I HAVE A V8 DAKOTA THAT IM TRYING TO STRAIGHTEN ...
1996 Dodge Dakota
November, 30, 2012 AT 3:54 AM
I have a v8 Dakota that I'm trying to straighten out under the hood. The starting and running procedure goes like this. When I start her up when the engine is stone cold, it runs great with plenty of tire burning power and mountains of torque. But after a minute or two of running and warming up, all the fun ends and it feels like it has about 30% less hp. I have a loud exhaust that comes out of the bed like a stack, and I can hear a noticeable difference in the exhaust note too. It starts off real loud and powerful, then dies down to a smoother weaker note. I have evidence of fuel pressure problems. But another issue is, when I'm climbing a hill at highway speed, the engine misfires in five cylinders when under load. It has a brand new ignition system, good fuel, and a K& N intake. Any leads on what may cause this?
Elaborate on "fuel pressure problems". If it is dropping off after a few minutes, you might suspect a collapsing pickup screen inside the gas tank. Often that shows up as stalling when the highest volume of fuel is pumped, ... Which is during coasting.
December, 1, 2012 AT 1:02 AM
Well a little while back I tested the fp. I turned the key, the pump came on, and the pressure went to around 40 psi. Turned it again, 50. But it drops if the engine isn't running. It's considerably lower when running.
December, 1, 2012 AT 1:11 AM
Engine vacuum will make the fuel pressure go lower. The pressure will go up when manifold vacuum goes down, as in when accelerating. That is done by the fuel pressure regulator to maintain steady forces acting on the fuel; pressure on one side of the injector nozzle an vacuum on the other side.
What's important is what happens to that pressure when the problem occurs.
December, 1, 2012 AT 8:32 AM
I had problems with k& n filters. Remove filter. Try stock filter. See if it runs good Good luck it worked for me. P.S. K& n will give you a full refund just call there number on box or email them they will pay you to ship it back too
December, 1, 2012 AT 9:10 AM
The goal of the fresh air intake system is to warm the air so the fuel will vaporize better. Liquid gas doesn't burn. It just goes out the tail pipe, wasted. That's why we needed chokes with carburetors. We dumped in a lot of gas in hopes a high enough percentage would vaporize to make the engine run smoothly.

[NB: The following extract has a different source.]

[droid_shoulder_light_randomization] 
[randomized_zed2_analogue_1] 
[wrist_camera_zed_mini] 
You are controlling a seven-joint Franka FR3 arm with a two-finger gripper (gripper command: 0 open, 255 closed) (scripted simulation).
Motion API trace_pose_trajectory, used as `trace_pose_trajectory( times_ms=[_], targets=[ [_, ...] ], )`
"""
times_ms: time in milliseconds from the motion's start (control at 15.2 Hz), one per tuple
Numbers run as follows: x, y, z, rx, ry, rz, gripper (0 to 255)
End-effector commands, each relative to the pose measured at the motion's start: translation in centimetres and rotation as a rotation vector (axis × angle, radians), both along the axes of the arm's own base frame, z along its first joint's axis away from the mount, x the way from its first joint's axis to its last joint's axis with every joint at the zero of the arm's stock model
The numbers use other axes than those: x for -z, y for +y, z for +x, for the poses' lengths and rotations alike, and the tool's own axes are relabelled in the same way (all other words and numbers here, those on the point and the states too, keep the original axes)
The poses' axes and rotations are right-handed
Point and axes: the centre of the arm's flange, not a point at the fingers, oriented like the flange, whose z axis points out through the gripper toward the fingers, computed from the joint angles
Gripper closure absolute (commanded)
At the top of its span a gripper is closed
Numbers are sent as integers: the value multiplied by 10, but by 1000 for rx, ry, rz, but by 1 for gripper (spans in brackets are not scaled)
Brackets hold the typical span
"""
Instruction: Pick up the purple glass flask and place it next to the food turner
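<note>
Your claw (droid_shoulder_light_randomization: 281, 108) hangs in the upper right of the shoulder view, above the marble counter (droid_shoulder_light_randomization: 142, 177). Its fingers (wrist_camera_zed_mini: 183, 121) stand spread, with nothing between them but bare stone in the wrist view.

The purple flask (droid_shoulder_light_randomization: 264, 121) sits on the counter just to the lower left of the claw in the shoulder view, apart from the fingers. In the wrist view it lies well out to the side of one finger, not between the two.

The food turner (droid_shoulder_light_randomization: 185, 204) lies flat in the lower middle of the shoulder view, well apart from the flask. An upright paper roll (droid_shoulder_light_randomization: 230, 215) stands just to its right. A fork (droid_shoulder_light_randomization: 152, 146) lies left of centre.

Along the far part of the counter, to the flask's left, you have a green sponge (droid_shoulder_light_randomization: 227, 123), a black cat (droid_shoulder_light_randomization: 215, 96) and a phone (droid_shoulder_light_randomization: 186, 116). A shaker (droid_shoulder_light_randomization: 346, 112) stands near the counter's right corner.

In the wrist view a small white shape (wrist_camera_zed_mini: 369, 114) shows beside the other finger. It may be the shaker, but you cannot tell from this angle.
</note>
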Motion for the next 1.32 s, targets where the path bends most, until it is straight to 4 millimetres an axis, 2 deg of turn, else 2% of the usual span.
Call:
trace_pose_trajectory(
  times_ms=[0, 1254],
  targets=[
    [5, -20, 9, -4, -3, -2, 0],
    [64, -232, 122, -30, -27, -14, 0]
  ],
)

The idea behind some air cooling filters is the colder air will be more dense so more can get packed in the cylinders, then you can add more fuel to go with it to get more power. The same thing can be done by pressing the gas pedal further. That may have some validity on other brands of cars that use mass air flow sensors in the air intake tubes. They use air temperature and flow to calculate volume so the results of an air cooling system will be noticed by the sensor. Chrysler is the only manufacturer that has been able to make an engine run right without a mass air flow sensor. They still measure the air temperature but engine vacuum is the main criteria driving fuel metering. The Engine Computer will still correctly calculate the fuel needs even when the air is more or less dense.
One thing that might confuse the computer is the discrepancy between the intake air temperature sensor's readings and the battery temperature sensor's readings. Those two will be the same when the engine has been off, and the computer expects them to be the same when the engine is running.

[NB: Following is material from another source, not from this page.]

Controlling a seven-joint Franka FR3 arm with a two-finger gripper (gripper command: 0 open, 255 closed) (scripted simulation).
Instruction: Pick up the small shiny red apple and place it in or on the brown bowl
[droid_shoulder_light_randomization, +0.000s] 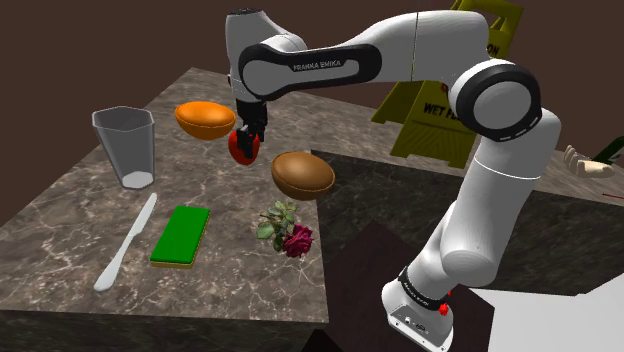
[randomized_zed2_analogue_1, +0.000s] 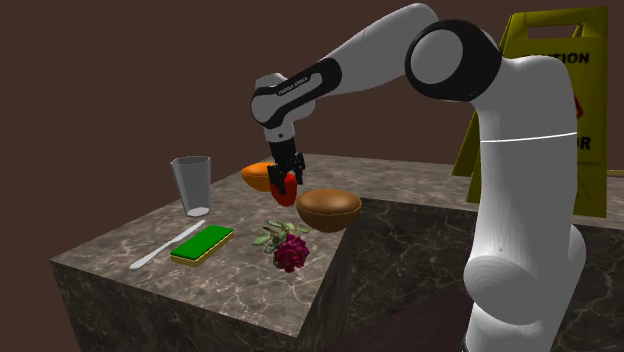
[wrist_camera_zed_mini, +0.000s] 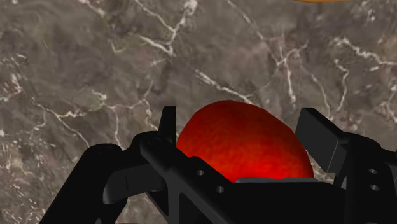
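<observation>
The black gripper (randomized_zed2_analogue_1: 285, 178) is clamped on the apple (wrist_camera_zed_mini: 245, 143), holding it off the counter (droid_shoulder_light_randomization: 60, 215) near the brown bowl (droid_shoulder_light_randomization: 303, 178), between that bowl and an orange bowl (droid_shoulder_light_randomization: 205, 120). Picking up looks done; carrying it over the brown bowl and releasing remain. The apple is small, round and glossy red.

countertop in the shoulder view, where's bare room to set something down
Bare countertop lies mid-surface, bordered by the glass, green sponge, rose and brown bowl. Another strip runs along the near edge by the knife. Crowded: around the orange bowl and the gripper holding the apple.
</observation>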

Don't know if that's the answer, but thanks for the information gregery. The world of auto manufacturing is extremely competitive. You can be sure if there was an inexpensive modification that would result in more horsepower or better fuel mileage than their competitors, the engineers would have incorporated it.

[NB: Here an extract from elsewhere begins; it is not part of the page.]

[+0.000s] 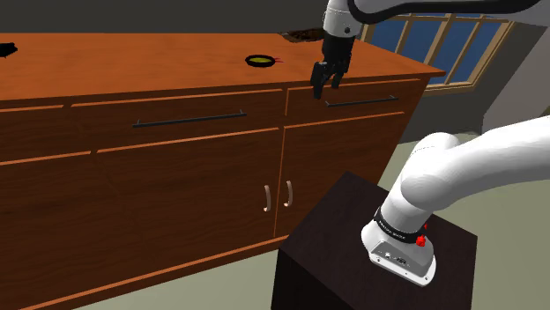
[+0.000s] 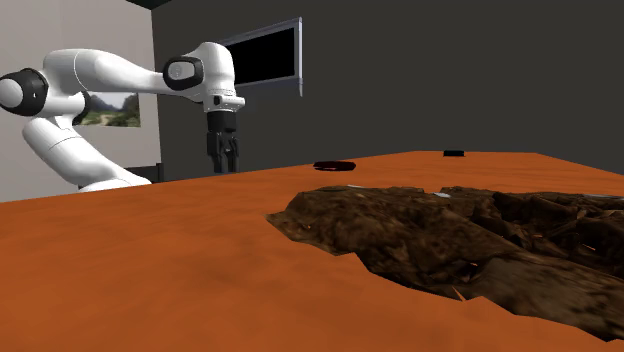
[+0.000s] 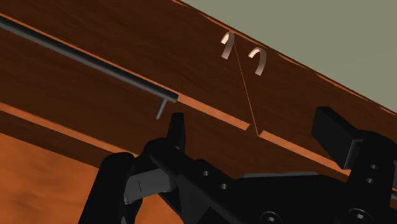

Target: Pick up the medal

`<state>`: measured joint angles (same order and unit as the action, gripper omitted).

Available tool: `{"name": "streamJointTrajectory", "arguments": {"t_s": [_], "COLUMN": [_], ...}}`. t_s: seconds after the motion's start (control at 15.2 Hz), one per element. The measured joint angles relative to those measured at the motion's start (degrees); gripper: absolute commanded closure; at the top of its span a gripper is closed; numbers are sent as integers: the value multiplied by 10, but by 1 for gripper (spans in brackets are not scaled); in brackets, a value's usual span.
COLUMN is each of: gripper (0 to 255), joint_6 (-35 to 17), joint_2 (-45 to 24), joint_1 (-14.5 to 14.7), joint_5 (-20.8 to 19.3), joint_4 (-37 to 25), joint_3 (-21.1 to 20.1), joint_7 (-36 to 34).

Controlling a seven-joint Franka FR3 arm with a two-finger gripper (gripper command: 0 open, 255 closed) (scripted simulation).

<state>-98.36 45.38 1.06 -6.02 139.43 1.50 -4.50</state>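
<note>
Fingers [image 3: 177, 130] of the gripper [image 3: 254, 127] come closest in the wrist view: two black prongs standing well apart with nothing between them, so the gripper is wide and holds nothing. Past them runs the wooden cabinet [image 1: 176, 185] front, with a dark bar handle [image 3: 83, 58] on a drawer and two curved door pulls [image 3: 226, 46] side by side. Grey-green floor [image 3: 343, 38] shows beyond.

In the shoulder view the gripper hangs just off the counter's [image 1: 132, 62] front edge, fingers pointing down, before the drawer on that view's right. The medal [image 1: 260, 61] lies flat on the counter, a yellowish disc with a dark rim and a bit of red at one side (the ribbon, as far as I can tell). It sits to that view's left of the gripper and farther back on the top, well apart from it and untouched. The white arm [image 1: 458, 167] rises from the dark stand [image 1: 353, 255] at lower right, and a window [image 1: 441, 44] shows behind the counter's end.

The second exterior view looks low across the orange-brown counter toward the arm. A rough brown lump [image 2: 450, 250] fills its foreground. Beyond it the medal shows as a small dark flat shape, to that view's right of the gripper, which hangs at the counter's far edge.
</note>
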Motion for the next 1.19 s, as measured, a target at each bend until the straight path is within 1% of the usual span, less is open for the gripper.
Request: {"name": "streamJointTrajectory", "arguments": {"t_s": [0.07,0.13,0.4,0.53,0.92,1.19], "gripper": [0,0,0,0,0,0], "joint_6": [0,6,49,76,172,247], "joint_2": [0,-13,-118,-177,-362,-504], "joint_1": [0,1,10,17,27,25], "joint_5": [0,-4,-24,-32,-51,-61], "joint_4": [0,-14,-122,-186,-403,-580], "joint_3": [0,6,38,50,80,87], "joint_7": [0,12,96,141,291,390]}}
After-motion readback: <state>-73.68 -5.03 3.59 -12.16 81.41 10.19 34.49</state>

December, 3, 2012 AT 11:30 PM
So, what do you think is happening after a minute or two after the engine warms up? What should I do next?
December, 3, 2012 AT 11:59 PM
Monitor the fuel pressure.
December, 7, 2012 AT 1:24 AM
I already did that.
December, 7, 2012 AT 4:51 AM
If we assume it's not fuel-related, you 'll need a scanner to view live data to see what the Engine Computer is seeing. At cold start-up it calculates fuel metering based on air and coolant temperature and manifold vacuum. Once the oxygen sensor reach 600 degrees you will see the computer switch to "closed loop". That's when it fine tunes that fuel calculation based on whether it sees a too rich or too lean condition from the O2 sensors. If that's when the running problem starts, suspect something is limiting air flow and the computer is cutting back on fuel to correct the fuel / air mixture.
It's very rare for an intake air temperature sensor to fail but if it doesn't report the right air temperature, the computer won't command the correct amount of fuel. If the air is colder than what is being reported it will be too dense and the mixture will be too lean. That will result in a hesitation or stumble when accelerating, and a general loss of power. You would see that on the scanner as a temperature different than the actual temperature.
You also mentioned misfiring cylinders. Have you determined why they're misfiring? That can dump unburned fuel and air into the exhaust where only the unburned oxygen will be detected. In response the computer will try to add more fuel to go with that oxygen. That will flood those misfiring cylinders even more and will add fuel to those cylinders that are firing properly.